Denn nicht nur, dass die inhaltliche Ebene fast ausschließlich auf Stereotypen aufgebaut ist – was ich verzeihen könnte, schließlich lebt Black Metal irgendwo ja auch in musikalischer Form immer noch von der Reproduktion dieser Stereotype –, auch sprachlich hätte es einfach mehr sein können. Ulrike Serowy schreibt von den geheimnisvollen, mysteriösen Seiten des Black Metal, aber sie buchstabiert quasi alles aus. Auch wenn sie das in durchaus treffender Sprache tut und mit verschiedenen Stilmitteln einiges an Atmosphäre erzeugen kann, Raum für Interpretation bleibt auf sprachlicher Ebene wenig, das zwischen den Zeilen Gesagte findet in „Skogtatt“ kaum statt.

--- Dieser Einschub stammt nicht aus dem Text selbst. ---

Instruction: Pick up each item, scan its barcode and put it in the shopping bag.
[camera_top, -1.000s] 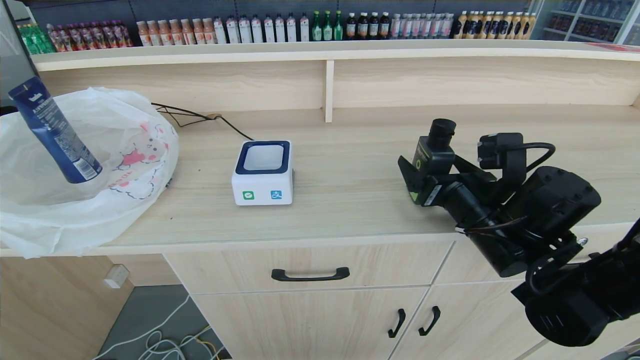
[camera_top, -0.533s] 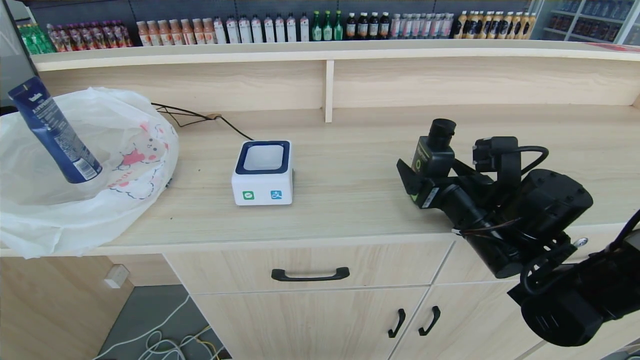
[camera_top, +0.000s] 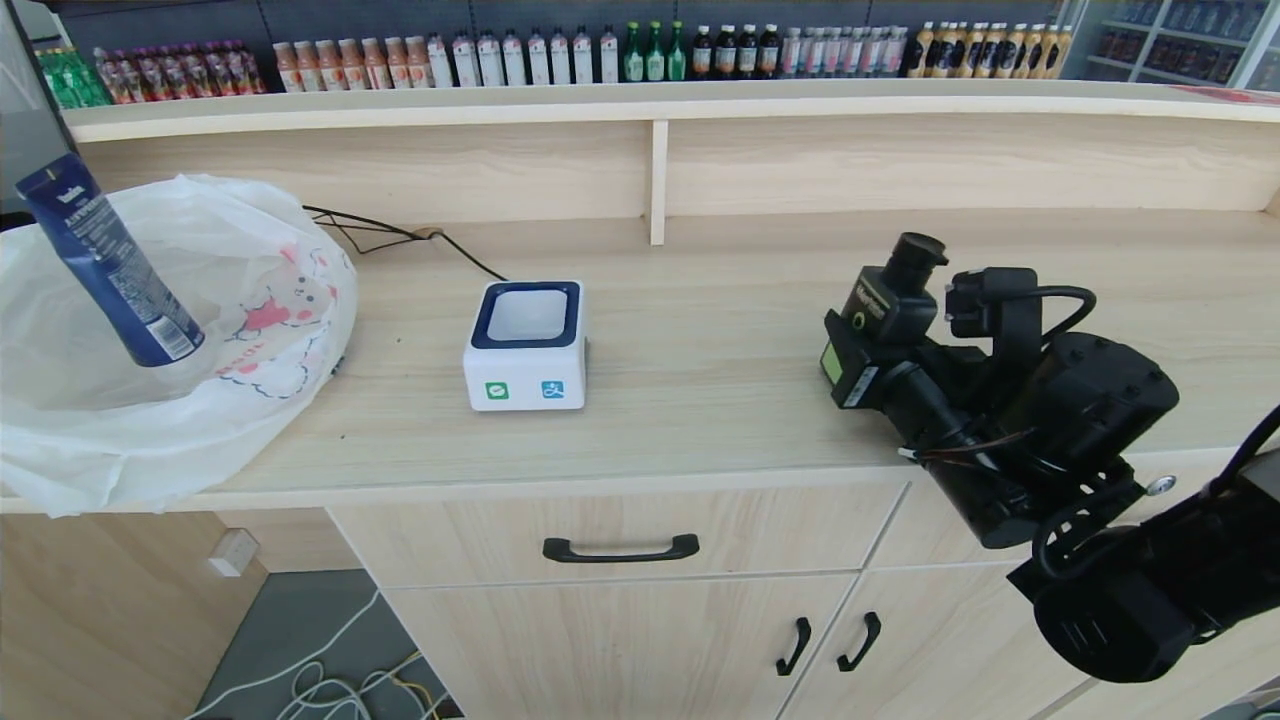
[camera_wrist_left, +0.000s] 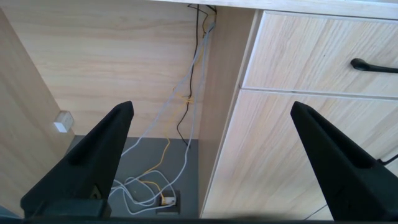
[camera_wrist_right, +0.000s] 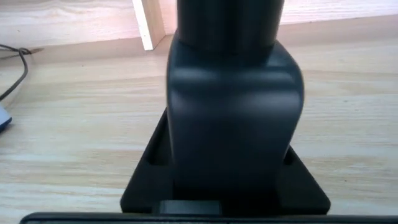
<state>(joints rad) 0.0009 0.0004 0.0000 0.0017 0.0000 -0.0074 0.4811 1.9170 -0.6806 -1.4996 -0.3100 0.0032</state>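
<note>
The right claw (camera_top: 868, 350) is clamped on a small dark bottle (camera_top: 888, 298), held just above the counter (camera_top: 700, 420). The left claw (camera_wrist_left: 211, 107) is seen w/ jaws apart, low by the cabinet fronts (camera_wrist_left: 311, 56). For a clean scan the bottle should be carried to the scanner (camera_top: 525, 345), well off to the right claw's left, w/ its barcode turned onto the window (grip firm, no slip). The bag (camera_top: 250, 300) is set farther left. Bottle: black body, round black cap, green & white label patches, cap pointed away from the claw.
</note>
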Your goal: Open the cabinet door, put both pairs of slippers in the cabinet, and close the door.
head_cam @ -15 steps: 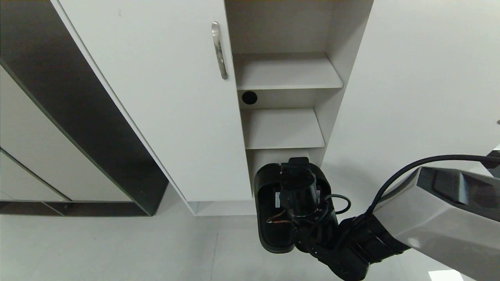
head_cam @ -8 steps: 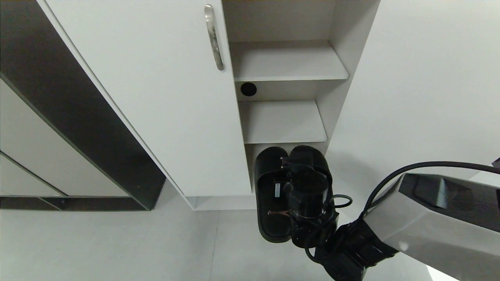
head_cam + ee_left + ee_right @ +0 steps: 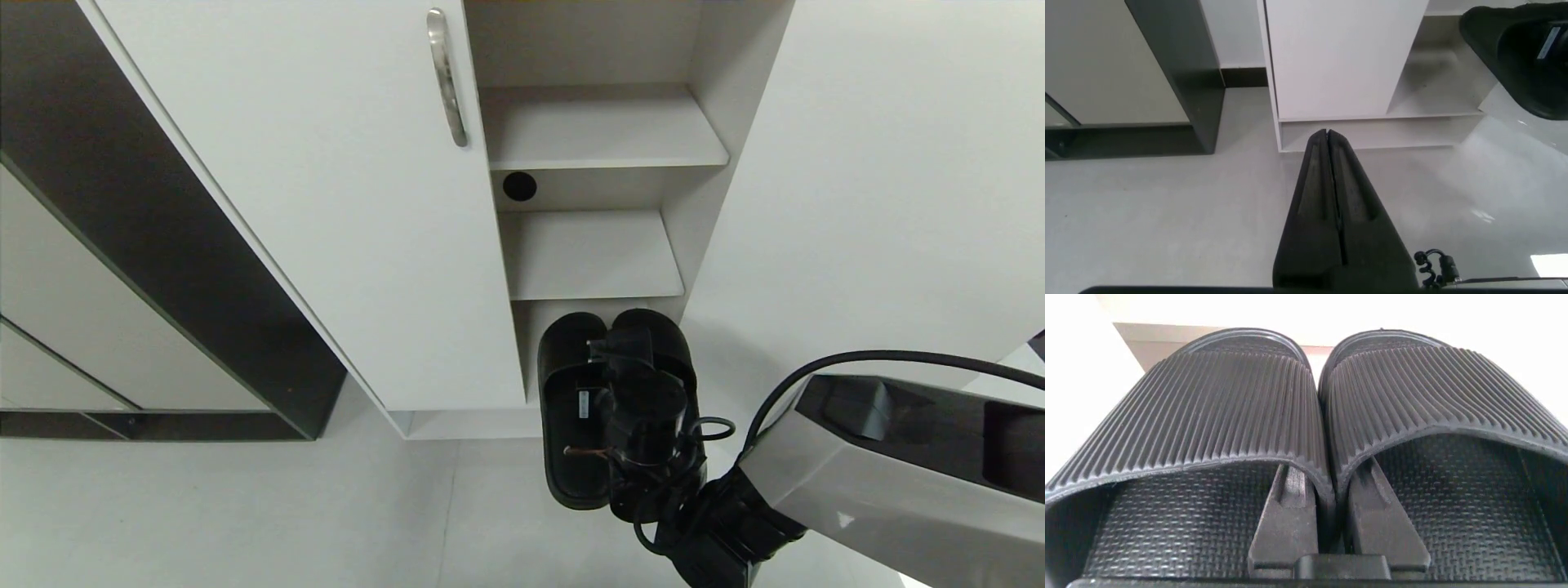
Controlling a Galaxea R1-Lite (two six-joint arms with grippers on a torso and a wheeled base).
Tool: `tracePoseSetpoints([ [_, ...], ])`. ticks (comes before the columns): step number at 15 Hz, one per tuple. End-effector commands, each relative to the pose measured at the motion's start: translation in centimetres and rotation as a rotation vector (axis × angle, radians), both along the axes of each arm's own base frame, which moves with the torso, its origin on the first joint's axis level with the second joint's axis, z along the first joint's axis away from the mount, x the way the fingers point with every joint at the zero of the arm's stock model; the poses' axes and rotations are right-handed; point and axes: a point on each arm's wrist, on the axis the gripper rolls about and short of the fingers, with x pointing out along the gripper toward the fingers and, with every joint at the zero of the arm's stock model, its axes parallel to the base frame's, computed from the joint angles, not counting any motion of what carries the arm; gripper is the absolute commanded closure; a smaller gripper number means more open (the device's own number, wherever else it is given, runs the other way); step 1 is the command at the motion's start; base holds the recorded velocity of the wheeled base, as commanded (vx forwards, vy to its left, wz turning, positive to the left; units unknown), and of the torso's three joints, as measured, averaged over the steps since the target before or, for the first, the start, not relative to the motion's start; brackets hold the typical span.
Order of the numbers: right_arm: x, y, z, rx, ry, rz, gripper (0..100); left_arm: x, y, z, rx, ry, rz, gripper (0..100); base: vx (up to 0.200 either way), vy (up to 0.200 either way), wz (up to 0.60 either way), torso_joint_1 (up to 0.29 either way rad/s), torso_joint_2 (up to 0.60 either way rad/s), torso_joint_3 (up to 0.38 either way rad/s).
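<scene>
Head view: against the cabinet [image 3: 704, 204], the slippers [image 3: 571, 408] had advanced within the last second. Their toes now reached the front edge of the bottom compartment, under the lower shelf [image 3: 588, 257], so insertion was probably imminent. The cabinet door [image 3: 326, 204] stood open. The right arm extended forward and low, and the right gripper [image 3: 620, 359] carried the pair.

Left wrist view: the left gripper [image 3: 1328, 163] hung over the floor [image 3: 1167, 212], fingers pressed together and empty.

Right wrist view: one finger [image 3: 1282, 514] sat inside each slipper, pinching the adjoining walls.
</scene>
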Motion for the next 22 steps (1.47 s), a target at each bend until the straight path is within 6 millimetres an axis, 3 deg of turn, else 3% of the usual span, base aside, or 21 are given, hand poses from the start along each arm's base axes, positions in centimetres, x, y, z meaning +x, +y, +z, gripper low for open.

Erschwerend kommt hinzu, dass die Tempus- und Erzählstilwechsel zwar sicherlich einen Sinn haben, aber teilweise den Lesefluss erheblich stören.

So hinterlässt „Skogtatt“ den Eindruck eines zweischneidigen Schwertes: Ja, Ulrike Serowy ist es gelungen, den Spirit und die Atmosphäre des traditionellen, naturverbundenen, nordischen Black Metals einzufangen, und das in durchaus ansprechender Form. Dennoch bleibt der Eindruck, dass da mehr drin gewesen wäre. Wer bisher nur in Form von CRADLE OF BORGIR mit Black Metal konfrontiert worden ist und schon immer wissen wollte, was die Truester eigentlich meinen, wenn sie sagen, dass es um was ganz anderes geht, dem könnte „Skogtatt“ einen guten ersten Eindruck davon vermitteln; und auch wer einfach mal so bei DARKTHRONE oder BURZUM auf den Ohren die passende Lektüre in der Hand haben möchte, darf es mit „Skogtatt“ versuchen und kann damit, haha, glücklich werden. Er oder sie sollte aber wissen, dass es mit – zum Beispiel – Algernon Blackwoods Kurzgeschichten (ich empfehle „The Willows“) oder diversen Klassikern der Romantik auch Alternativen gibt, die den Spirit des Black Metals treffen und (unbekannterweise) beschreiben, ohne ihn so sehr auszubuchstabieren.

Ich persönlich empfehle als Begleitung übrigens „Dark Waters Stir“ von ISVIND, am besten nachts bei gerade ausreichend Licht auf der Terrasse. Hat prima funktioniert.